Ok, actually it was Chloe that built the first pod. And Greg that built the second. But those pods were built to store the geospatial information data for GINA – the Geographic Information Network of Alaska.
The pod you stumbled upon in my Picasa album was one of two that I helped build for the Geographic Information Network of Alaska (GINA) in 2009/2010 when I was still a CS student. (I built the first pod, and finished up the build on the second, which was assembled by my colleague, Greg Wirth).
GINA is a small research group affiliated with the University of Alaska Fairbanks. We operate on grants mostly, so we have to be conservative and wise with our spending. That’s why my boss, Dayne Broderson, chose to use the open hardware that you so generously provide schematics to.
At GINA, we have many years worth of spatial and sattelite imagery, and we keep it all saved away for GIS specialists, cartographers, professors and students at the university to use. We also provide the majority of this data online through Web Mapping Services (WMS) on our website. It’s basically our own Google Earth, so millions of image tiles need to be stored. Given those circumstances, we needed something that would allow the data to be readily available for viewing. That’s where the pods came in.
Our pods are the first (that I’ve heard of, anyway) to be used as High Availability cluster nodes. That means if one pod goes down, the other pod takes over its IP and web services, without the users ever noticing. Since robustness is important to us at GINA, we also altered the design a little to allow for a RAID1 system partition. Otherwise, losing that one system disk could lead to unexpected downtime.
My colleague, Greg, made a mounting bracket that mounted something quite similar to this IcyDock inside our pods. It let us use two 2.5″ hard drives, which we then installed with RAID1 for the OS.
The only issue we ran into when building these was the PSU. The Modu 87 was cheaper and more readily available than the other PSU listed on your site, so we tried the Modu first. Here’s a picture of the problem we encountered:
(Update 7/28/14: Image link removed)
From there, we tested it out with some molex adapters, which helped with the connector angle problem, but didn’t hold up under testing. (I let out the Magic Smoke! >_>)

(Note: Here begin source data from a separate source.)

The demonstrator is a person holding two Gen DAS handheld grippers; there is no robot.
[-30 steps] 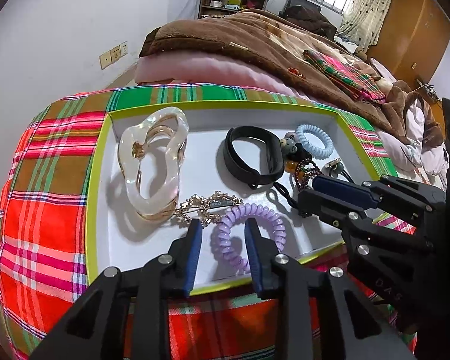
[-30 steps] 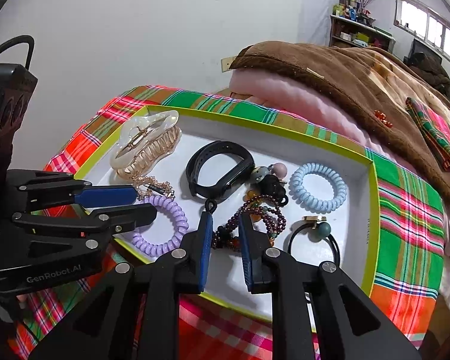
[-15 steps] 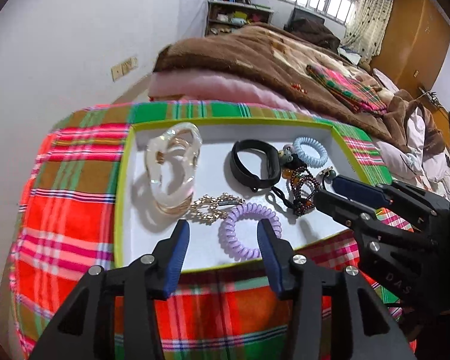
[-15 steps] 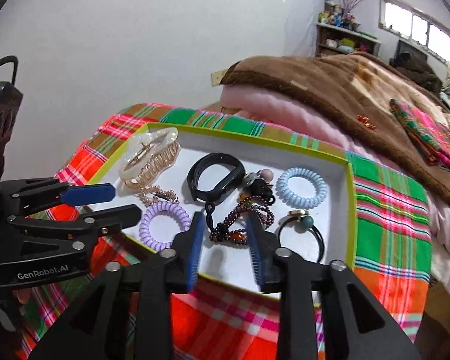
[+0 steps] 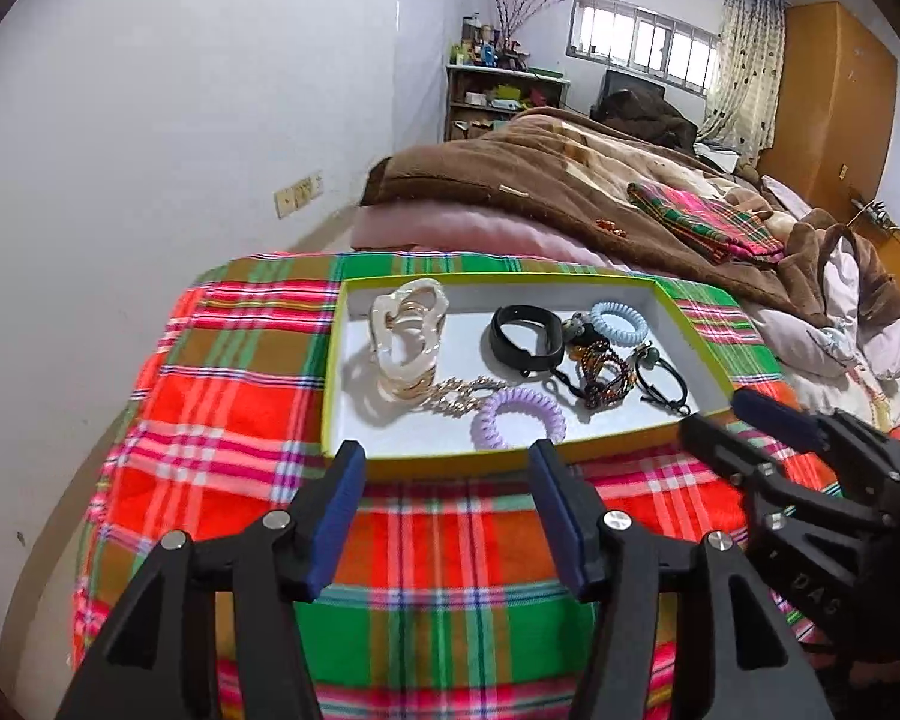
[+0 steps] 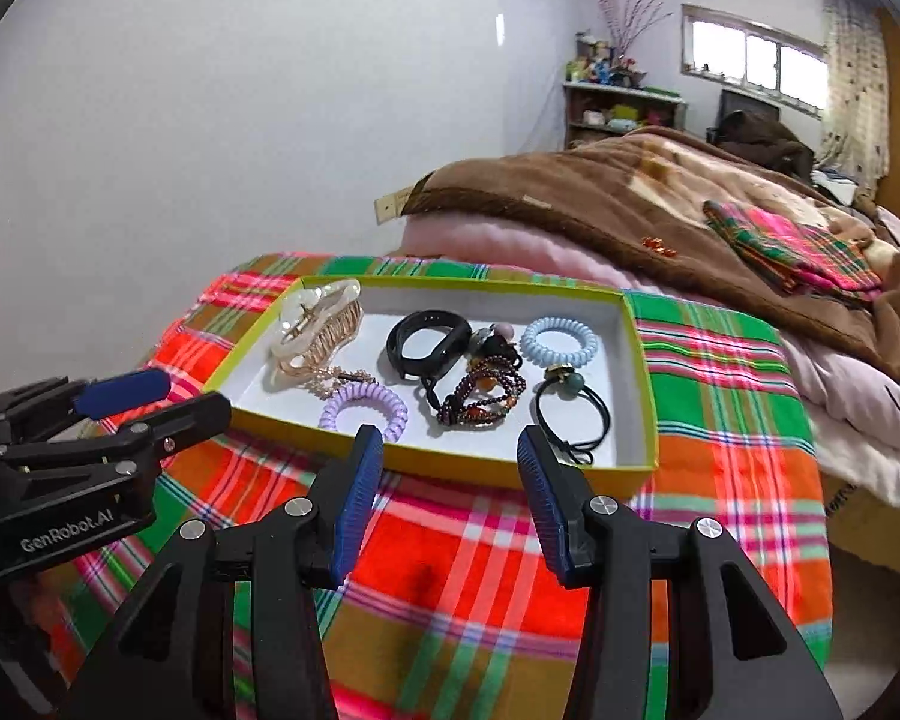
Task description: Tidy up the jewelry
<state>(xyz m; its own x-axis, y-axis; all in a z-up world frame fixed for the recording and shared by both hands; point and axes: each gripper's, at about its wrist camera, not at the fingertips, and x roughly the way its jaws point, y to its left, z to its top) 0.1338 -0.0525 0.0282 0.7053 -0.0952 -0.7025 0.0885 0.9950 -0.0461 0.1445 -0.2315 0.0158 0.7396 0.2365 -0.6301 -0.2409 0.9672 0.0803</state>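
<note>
A yellow-rimmed white tray (image 5: 354, 468) (image 6: 510, 471) sits on a plaid cloth. In it lie a pearly hair claw (image 5: 405, 348) (image 6: 318, 330), a gold chain (image 5: 459, 396), a purple coil tie (image 5: 519, 417) (image 6: 363, 411), a black band (image 5: 525, 339) (image 6: 429, 345), a beaded bracelet (image 5: 606, 375) (image 6: 480, 399), a blue coil tie (image 5: 621, 324) (image 6: 558, 342) and a black bobble tie (image 5: 663, 378) (image 6: 570, 408). My left gripper (image 5: 447, 516) is open and empty, in front of the tray. My right gripper (image 6: 450, 501) is open and empty, also short of the tray.
The plaid cloth (image 5: 450, 618) covers a raised surface whose edge drops off at the left. Behind the tray is a bed with a brown blanket (image 5: 558, 192). A white wall (image 5: 180, 120) is at the left. A shelf (image 5: 498, 96) stands far back.
Both grippers have pulled back from over the tray to in front of it and their jaws have opened wide. The jewelry has stayed in the tray.
</note>
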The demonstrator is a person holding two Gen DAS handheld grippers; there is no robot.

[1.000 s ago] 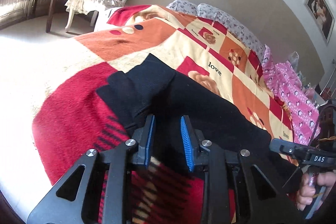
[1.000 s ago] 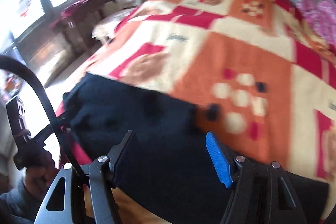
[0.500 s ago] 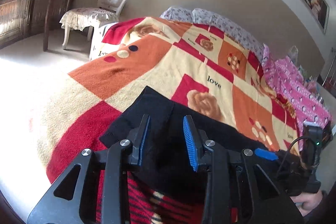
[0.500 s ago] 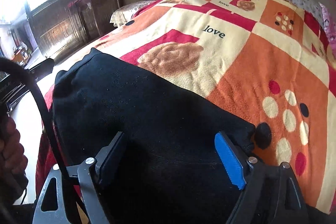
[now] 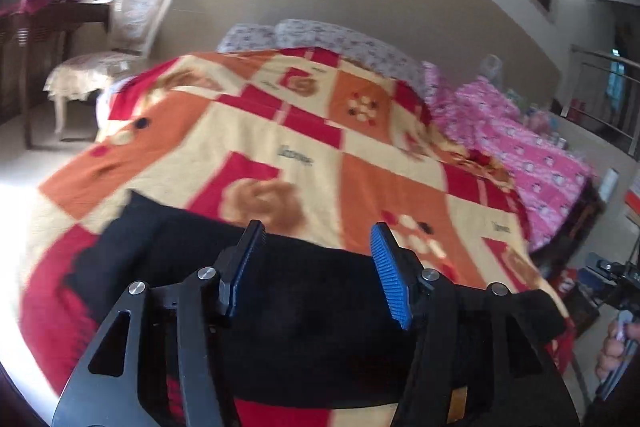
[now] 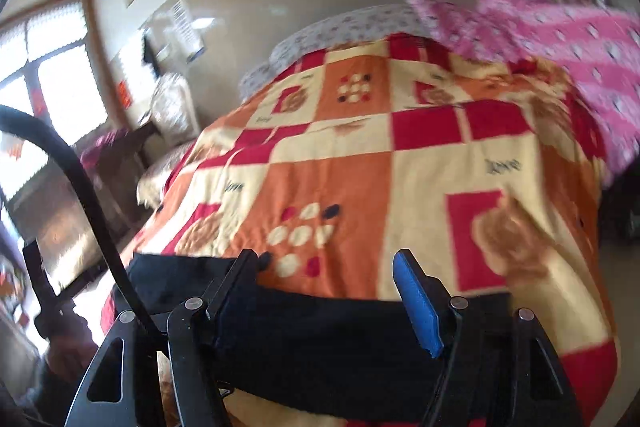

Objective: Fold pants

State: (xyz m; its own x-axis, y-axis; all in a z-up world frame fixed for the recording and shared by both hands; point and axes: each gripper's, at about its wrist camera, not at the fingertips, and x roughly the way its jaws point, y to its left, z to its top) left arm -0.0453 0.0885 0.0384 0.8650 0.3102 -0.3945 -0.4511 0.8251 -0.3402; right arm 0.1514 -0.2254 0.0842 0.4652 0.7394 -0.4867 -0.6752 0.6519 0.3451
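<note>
The black pants (image 5: 312,327) lie as a flat folded band across the near edge of the bed, on the patchwork blanket (image 5: 320,147). My left gripper (image 5: 316,231) hovers above the band with its jaws opening, and its blue pads hold nothing. In the right wrist view the pants (image 6: 328,331) stretch across below my right gripper (image 6: 325,257). Its jaws are closing but stand wide apart, with no cloth between them. Both views are blurred by motion.
A pink quilt (image 5: 520,147) lies bunched along the bed's right side, with flowered pillows (image 5: 320,35) at the head. A white chair (image 5: 132,27) and a dark table stand left of the bed. A hand (image 5: 612,347) holds the other gripper at the right. A black cable (image 6: 80,179) arcs on the left.
Both grippers have drawn back and up from the pants, so more of the bed shows. The left jaws have spread from nearly shut to wide. The pants now lie flat and released.
</note>
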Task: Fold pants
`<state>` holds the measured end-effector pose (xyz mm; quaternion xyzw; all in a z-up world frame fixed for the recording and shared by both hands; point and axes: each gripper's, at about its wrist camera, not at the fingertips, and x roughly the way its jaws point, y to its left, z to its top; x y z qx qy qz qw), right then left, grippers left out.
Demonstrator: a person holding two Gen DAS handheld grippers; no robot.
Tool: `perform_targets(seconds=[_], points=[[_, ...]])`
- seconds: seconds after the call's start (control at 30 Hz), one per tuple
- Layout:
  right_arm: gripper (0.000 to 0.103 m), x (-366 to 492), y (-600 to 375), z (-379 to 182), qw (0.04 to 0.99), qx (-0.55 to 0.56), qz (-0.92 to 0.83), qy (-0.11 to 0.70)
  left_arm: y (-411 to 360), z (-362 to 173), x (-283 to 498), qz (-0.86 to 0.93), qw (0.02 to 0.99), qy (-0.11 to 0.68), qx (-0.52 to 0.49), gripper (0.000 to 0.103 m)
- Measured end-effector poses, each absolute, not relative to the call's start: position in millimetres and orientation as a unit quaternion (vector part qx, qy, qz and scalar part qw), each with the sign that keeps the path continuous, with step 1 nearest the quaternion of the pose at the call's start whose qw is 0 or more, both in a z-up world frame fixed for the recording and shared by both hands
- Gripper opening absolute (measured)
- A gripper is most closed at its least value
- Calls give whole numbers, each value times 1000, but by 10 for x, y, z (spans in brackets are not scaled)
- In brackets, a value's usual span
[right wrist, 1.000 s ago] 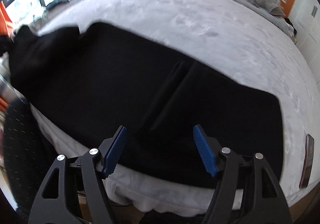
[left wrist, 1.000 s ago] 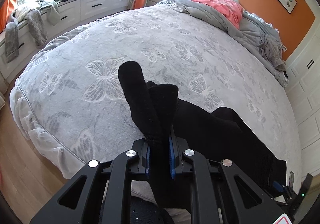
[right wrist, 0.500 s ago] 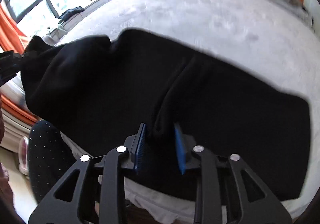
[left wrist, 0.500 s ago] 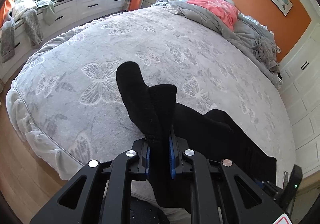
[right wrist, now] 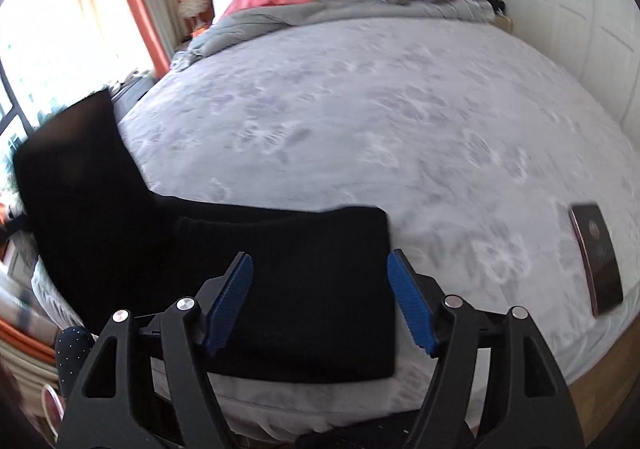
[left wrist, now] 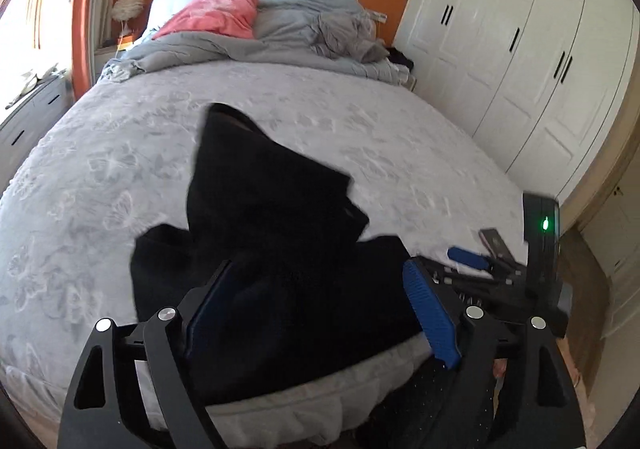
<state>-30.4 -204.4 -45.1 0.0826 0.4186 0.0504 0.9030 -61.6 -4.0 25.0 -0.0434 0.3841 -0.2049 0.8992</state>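
Note:
The black pants (left wrist: 272, 233) lie bunched near the front edge of the grey butterfly bedspread (left wrist: 120, 137), one blurred end reaching up the bed. My left gripper (left wrist: 320, 309) hangs just above them; its jaws are opening wide, with cloth below and between them but the pads (left wrist: 430, 313) not pressing on it. In the right wrist view the pants (right wrist: 288, 289) lie flat, and a blurred end (right wrist: 72, 153) rises at the left. My right gripper (right wrist: 319, 303) is over that flat part, its jaws opening too, nothing pinched. The right gripper (left wrist: 468, 259) also shows at the right of the left wrist view.
A dark phone (right wrist: 596, 261) lies on the bed near its right front corner. A crumpled grey duvet (left wrist: 312, 33) and a pink pillow (left wrist: 212, 15) fill the head end. White wardrobes (left wrist: 520, 49) stand at the right, a bright window (right wrist: 48, 29) at the left.
My left gripper let go of the pants' leg ends and swung right across the bed. The right gripper pinched a fold half a second ago and has now released it and lifted.

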Motion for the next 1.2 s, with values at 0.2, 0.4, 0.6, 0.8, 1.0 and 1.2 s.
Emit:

We finally got our hands on the Plexton PSUs with the custom cabling, and everything from then on was smooth. It cleared up a lot of space inside the cases too, since the cabling was much neater.
It went so well, in fact, and has been running so reliably since, that my boss is considering implementing the V2 design next. I’m kind of jealous that I wont be there to help them build it this time, since I moved away recently to study more high-availability clustering at LINBIT. But that pod build was one of the most fun and interesting projects I’ve done yet!
Thanks for inquiring about our pods,
Stefanie “Chloe” Edgar
Congratulations Chloe on building a high-availability cluster version!
And thank you for sharing the story!